- **Task goal**: Among the entries below, only the lines starting at the one with "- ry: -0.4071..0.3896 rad" and ending at the one with "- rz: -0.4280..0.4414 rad", both included, are to be printed exactly.

*** Data provided Section Begins ***

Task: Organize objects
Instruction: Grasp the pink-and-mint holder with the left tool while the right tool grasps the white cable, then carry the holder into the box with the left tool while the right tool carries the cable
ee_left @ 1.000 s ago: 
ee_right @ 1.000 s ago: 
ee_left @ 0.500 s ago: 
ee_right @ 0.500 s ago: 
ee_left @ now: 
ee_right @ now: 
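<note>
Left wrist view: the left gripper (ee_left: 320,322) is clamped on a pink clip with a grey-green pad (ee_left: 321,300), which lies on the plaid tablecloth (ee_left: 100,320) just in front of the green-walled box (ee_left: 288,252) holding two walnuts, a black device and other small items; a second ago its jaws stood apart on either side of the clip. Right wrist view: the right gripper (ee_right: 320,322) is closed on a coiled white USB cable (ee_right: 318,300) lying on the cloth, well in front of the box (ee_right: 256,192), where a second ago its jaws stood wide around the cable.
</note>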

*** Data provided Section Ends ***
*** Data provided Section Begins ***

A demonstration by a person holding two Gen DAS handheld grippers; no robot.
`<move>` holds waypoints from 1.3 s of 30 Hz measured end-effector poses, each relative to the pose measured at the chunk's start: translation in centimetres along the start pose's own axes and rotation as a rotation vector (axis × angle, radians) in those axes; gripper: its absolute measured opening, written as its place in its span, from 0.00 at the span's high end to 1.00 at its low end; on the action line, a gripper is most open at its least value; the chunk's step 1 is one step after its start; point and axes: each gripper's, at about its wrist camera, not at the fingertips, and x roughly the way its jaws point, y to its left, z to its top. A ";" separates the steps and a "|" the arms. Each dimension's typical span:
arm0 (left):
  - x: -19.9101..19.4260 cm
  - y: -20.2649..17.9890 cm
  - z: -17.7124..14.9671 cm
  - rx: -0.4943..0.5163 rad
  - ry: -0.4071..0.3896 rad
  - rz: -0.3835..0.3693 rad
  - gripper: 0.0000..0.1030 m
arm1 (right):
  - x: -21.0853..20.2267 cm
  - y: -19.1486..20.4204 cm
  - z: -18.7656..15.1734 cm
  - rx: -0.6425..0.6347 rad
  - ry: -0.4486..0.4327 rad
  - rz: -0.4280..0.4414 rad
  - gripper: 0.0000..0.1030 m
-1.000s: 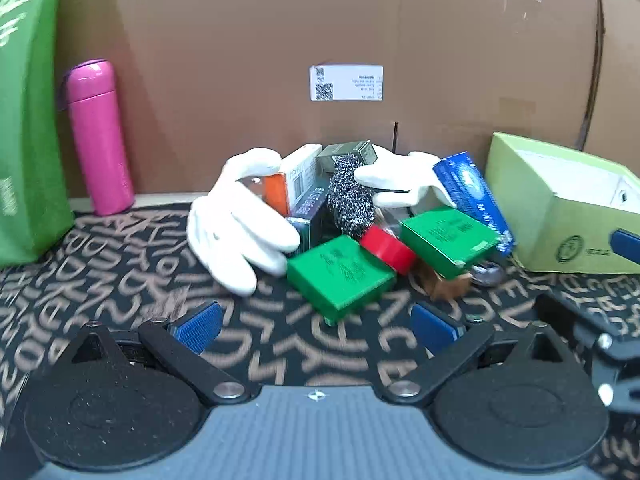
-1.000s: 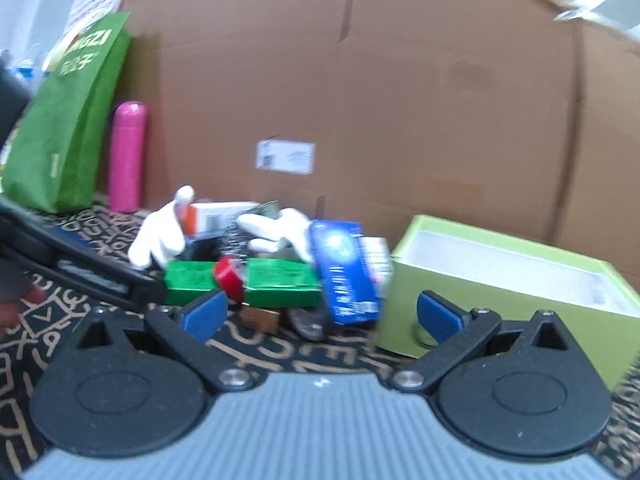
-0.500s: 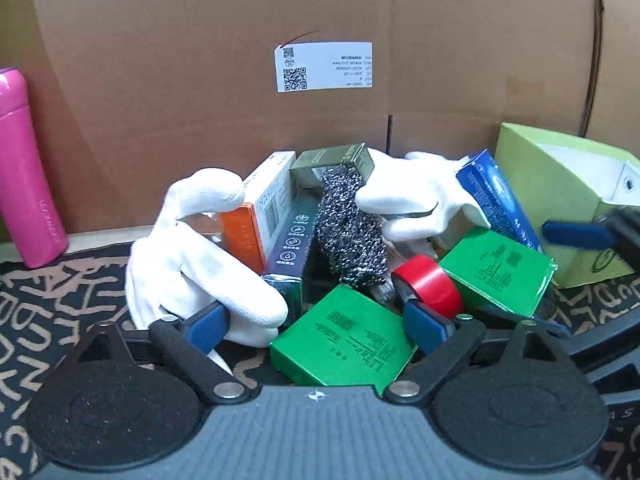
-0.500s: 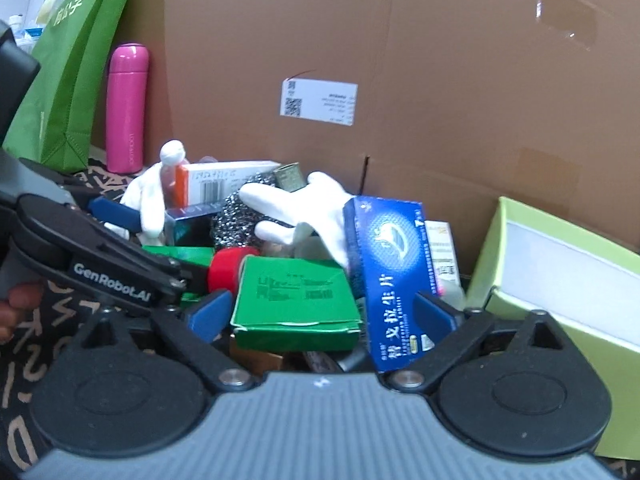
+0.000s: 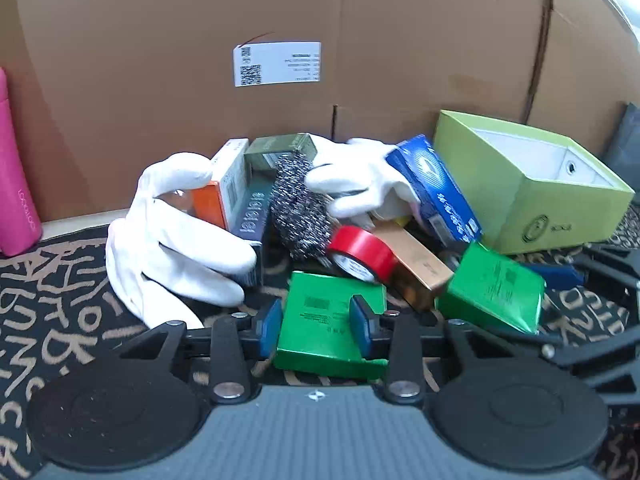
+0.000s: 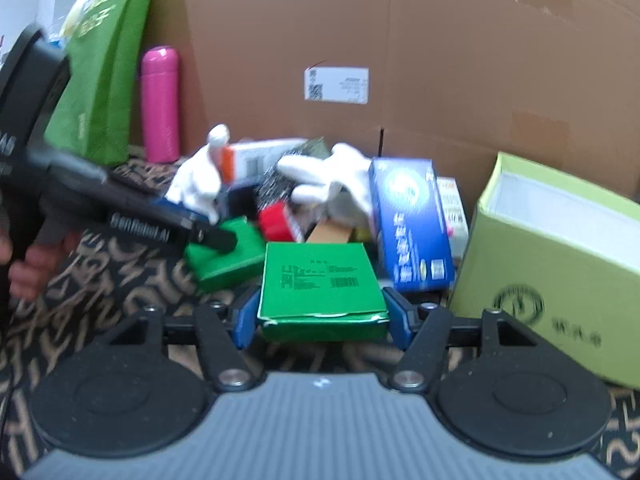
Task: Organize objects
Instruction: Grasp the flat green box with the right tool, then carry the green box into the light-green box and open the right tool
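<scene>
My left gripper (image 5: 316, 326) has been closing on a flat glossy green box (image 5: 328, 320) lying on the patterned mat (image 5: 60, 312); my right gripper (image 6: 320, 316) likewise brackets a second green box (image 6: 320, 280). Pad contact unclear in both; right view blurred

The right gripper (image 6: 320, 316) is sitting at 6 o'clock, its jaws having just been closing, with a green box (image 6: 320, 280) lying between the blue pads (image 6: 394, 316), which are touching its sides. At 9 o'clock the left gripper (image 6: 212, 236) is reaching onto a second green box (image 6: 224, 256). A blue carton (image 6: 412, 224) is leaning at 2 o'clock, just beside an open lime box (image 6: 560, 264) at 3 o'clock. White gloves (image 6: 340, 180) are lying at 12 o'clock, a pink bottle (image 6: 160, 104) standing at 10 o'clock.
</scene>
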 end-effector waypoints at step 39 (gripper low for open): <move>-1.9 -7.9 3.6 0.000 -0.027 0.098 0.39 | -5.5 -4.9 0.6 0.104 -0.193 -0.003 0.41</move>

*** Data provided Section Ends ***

- **Exercise result**:
  - ry: -0.4071..0.3896 rad
  - rz: -0.3835..0.3693 rad
  - gripper: 0.0000..0.1030 m
arm1 (right):
  - x: -21.0853..20.2267 cm
  - y: -19.1486..20.4204 cm
  - z: -18.7656..15.1734 cm
  - rx: -0.6425..0.6347 rad
  - ry: -0.4486..0.4327 rad
  - rz: -0.4280..0.4414 rad

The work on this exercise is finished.